WHAT IS REQUIRED
An exact copy of the whole listing is required.

DATASET EXCERPT

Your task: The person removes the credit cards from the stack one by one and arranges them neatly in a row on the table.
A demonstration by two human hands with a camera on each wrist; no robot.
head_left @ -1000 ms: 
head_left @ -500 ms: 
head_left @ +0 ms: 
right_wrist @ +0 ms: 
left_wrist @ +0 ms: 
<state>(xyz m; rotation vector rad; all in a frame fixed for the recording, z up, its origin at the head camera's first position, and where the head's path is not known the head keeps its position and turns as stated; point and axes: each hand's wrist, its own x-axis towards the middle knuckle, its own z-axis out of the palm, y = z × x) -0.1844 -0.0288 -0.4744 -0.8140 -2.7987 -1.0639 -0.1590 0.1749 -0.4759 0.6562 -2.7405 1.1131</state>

EXERCISE OUTPUT
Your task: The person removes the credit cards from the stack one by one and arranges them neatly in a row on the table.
A demonstration by two human hands with a camera on each wrist; no robot.
head_left @ -1000 ms: 
head_left @ -500 ms: 
head_left @ +0 ms: 
right_wrist @ +0 ms: 
left_wrist @ +0 ms: 
<state>(xyz m; rotation vector rad; all in a frame fixed for the recording, z up, its origin at the head camera's first position, and where the head's path is not known the head keeps its position and turns as stated; point and axes: each hand's wrist, its own x-axis towards the middle knuckle, its own z-axis out of the palm, y = z × x) -0.1844 -0.0288 -0.4744 -0.8140 -2.7987 -1.0639 -0.1590 0.1749 -0.4759 0.6562 -2.7405 1.1131</state>

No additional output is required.